● REQUIRED WORK: Give the lines below again exactly, starting with the line that holds "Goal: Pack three" and going on through the line that holds "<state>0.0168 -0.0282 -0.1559".

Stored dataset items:
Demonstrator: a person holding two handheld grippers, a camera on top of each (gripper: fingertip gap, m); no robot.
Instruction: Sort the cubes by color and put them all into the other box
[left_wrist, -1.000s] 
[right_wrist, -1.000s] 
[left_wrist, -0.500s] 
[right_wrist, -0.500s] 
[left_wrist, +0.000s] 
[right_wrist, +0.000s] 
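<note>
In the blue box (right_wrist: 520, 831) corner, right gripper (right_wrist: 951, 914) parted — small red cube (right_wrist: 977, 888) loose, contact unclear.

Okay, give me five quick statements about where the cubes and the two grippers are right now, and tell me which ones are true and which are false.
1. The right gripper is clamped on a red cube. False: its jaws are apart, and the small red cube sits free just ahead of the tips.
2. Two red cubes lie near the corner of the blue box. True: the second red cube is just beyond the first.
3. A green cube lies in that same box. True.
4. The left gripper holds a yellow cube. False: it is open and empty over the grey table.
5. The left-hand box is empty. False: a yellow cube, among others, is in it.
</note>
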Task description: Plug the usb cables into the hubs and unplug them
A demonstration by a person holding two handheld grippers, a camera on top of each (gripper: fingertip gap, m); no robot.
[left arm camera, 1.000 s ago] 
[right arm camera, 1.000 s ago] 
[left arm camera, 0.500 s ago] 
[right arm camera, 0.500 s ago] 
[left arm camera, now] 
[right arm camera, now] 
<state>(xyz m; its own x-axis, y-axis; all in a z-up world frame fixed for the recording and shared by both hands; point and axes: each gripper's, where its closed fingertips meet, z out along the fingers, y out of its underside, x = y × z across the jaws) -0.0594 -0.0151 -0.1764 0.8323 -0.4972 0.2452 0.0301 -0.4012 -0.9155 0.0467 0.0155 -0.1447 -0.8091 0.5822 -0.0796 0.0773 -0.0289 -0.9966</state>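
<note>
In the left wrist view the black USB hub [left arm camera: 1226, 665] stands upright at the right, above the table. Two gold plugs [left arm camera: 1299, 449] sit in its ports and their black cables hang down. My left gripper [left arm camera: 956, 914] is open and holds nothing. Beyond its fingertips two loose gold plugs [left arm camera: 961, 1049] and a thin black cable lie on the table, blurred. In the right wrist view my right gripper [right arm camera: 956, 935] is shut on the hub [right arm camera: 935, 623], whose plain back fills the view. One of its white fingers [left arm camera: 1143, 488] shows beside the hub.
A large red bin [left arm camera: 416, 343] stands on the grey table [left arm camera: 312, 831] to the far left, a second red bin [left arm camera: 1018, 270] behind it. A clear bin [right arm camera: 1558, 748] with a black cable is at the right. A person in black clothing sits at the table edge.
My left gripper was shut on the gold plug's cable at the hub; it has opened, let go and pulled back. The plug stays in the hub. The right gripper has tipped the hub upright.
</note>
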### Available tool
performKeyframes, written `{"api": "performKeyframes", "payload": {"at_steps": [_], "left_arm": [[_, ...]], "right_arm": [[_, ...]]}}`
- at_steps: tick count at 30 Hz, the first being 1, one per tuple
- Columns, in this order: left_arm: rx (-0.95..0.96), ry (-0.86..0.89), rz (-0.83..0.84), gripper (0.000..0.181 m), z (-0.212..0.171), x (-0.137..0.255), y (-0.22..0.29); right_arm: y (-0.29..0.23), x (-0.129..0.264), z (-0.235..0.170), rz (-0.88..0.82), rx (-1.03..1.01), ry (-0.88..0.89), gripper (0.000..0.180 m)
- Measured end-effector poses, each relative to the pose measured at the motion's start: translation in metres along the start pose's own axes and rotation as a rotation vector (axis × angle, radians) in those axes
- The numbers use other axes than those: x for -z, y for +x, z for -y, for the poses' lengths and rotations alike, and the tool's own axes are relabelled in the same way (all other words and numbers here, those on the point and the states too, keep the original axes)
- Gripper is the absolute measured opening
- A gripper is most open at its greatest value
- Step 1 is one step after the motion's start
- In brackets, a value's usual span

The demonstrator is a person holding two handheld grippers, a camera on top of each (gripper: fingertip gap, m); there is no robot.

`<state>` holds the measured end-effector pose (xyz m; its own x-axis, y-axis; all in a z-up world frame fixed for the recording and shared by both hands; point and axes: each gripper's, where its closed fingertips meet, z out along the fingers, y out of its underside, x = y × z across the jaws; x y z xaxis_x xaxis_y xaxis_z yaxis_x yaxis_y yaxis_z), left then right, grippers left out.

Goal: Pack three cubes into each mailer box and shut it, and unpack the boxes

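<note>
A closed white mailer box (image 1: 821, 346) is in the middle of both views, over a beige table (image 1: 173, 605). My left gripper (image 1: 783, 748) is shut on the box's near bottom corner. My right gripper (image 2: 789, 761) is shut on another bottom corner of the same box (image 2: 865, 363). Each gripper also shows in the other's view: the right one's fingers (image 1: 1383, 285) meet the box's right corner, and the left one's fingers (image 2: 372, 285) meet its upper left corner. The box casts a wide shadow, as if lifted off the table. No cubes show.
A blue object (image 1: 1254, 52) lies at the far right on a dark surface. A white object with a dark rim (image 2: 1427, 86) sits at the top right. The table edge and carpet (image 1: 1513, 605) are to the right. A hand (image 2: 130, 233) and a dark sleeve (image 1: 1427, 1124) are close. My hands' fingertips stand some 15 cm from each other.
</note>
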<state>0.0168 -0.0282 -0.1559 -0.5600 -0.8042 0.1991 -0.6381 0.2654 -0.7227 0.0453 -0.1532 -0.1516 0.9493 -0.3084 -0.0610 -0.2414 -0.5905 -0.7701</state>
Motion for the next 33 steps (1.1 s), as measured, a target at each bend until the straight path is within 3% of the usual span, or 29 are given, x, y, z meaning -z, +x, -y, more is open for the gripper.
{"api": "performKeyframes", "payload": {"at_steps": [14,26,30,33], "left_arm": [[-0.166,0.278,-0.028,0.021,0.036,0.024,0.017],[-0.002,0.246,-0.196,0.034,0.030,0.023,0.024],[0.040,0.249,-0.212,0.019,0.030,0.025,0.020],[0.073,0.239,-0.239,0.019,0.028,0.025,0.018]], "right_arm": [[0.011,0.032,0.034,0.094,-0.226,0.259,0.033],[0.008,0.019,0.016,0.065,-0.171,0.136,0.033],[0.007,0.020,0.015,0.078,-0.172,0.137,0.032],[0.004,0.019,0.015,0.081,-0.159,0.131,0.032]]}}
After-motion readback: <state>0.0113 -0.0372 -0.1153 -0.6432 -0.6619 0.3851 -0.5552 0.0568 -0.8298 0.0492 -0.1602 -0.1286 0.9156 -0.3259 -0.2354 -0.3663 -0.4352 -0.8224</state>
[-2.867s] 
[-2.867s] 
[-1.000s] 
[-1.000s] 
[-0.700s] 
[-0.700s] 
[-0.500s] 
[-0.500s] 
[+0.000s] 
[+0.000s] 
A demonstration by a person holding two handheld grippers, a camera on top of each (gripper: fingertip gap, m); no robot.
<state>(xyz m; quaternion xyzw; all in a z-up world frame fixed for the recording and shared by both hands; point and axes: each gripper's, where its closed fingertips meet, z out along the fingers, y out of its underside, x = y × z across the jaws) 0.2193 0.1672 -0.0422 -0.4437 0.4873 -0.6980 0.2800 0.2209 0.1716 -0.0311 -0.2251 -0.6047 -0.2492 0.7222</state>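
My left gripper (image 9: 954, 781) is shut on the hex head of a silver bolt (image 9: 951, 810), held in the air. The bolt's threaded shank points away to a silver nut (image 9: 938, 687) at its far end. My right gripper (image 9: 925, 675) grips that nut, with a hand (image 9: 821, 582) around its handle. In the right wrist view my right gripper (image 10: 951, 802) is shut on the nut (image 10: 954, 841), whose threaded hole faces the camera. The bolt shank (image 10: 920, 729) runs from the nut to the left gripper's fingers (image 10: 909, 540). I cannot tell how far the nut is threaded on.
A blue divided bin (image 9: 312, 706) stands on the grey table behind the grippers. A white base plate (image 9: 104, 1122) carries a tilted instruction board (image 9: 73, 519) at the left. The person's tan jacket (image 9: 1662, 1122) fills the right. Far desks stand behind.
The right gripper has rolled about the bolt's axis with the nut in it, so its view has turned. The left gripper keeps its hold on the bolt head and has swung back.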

● TASK RESULT:
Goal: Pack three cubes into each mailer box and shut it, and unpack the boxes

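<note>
A closed white mailer box (image 1: 821, 346) is in the middle of both views, over a beige table (image 1: 173, 605). My left gripper (image 1: 783, 748) is shut on the box's near bottom corner. My right gripper (image 2: 789, 761) is shut on another bottom corner of the same box (image 2: 865, 363). Each gripper also shows in the other's view: the right one's fingers (image 1: 1383, 285) meet the box's right corner, and the left one's fingers (image 2: 372, 285) meet its upper left corner. The box casts a wide shadow, as if lifted off the table. No cubes show.
A blue object (image 1: 1254, 52) lies at the far right on a dark surface. A white object with a dark rim (image 2: 1427, 86) sits at the top right. The table edge and carpet (image 1: 1513, 605) are to the right. A hand (image 2: 130, 233) and a dark sleeve (image 1: 1427, 1124) are close. My hands' fingertips stand some 15 cm from each other.
</note>
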<state>0.0168 -0.0282 -0.1559 -0.5600 -0.8042 0.1991 -0.6381 0.2654 -0.7227 0.0453 -0.1532 -0.1516 0.9493 -0.3084 -0.0610 -0.2414 -0.5905 -0.7701</state>

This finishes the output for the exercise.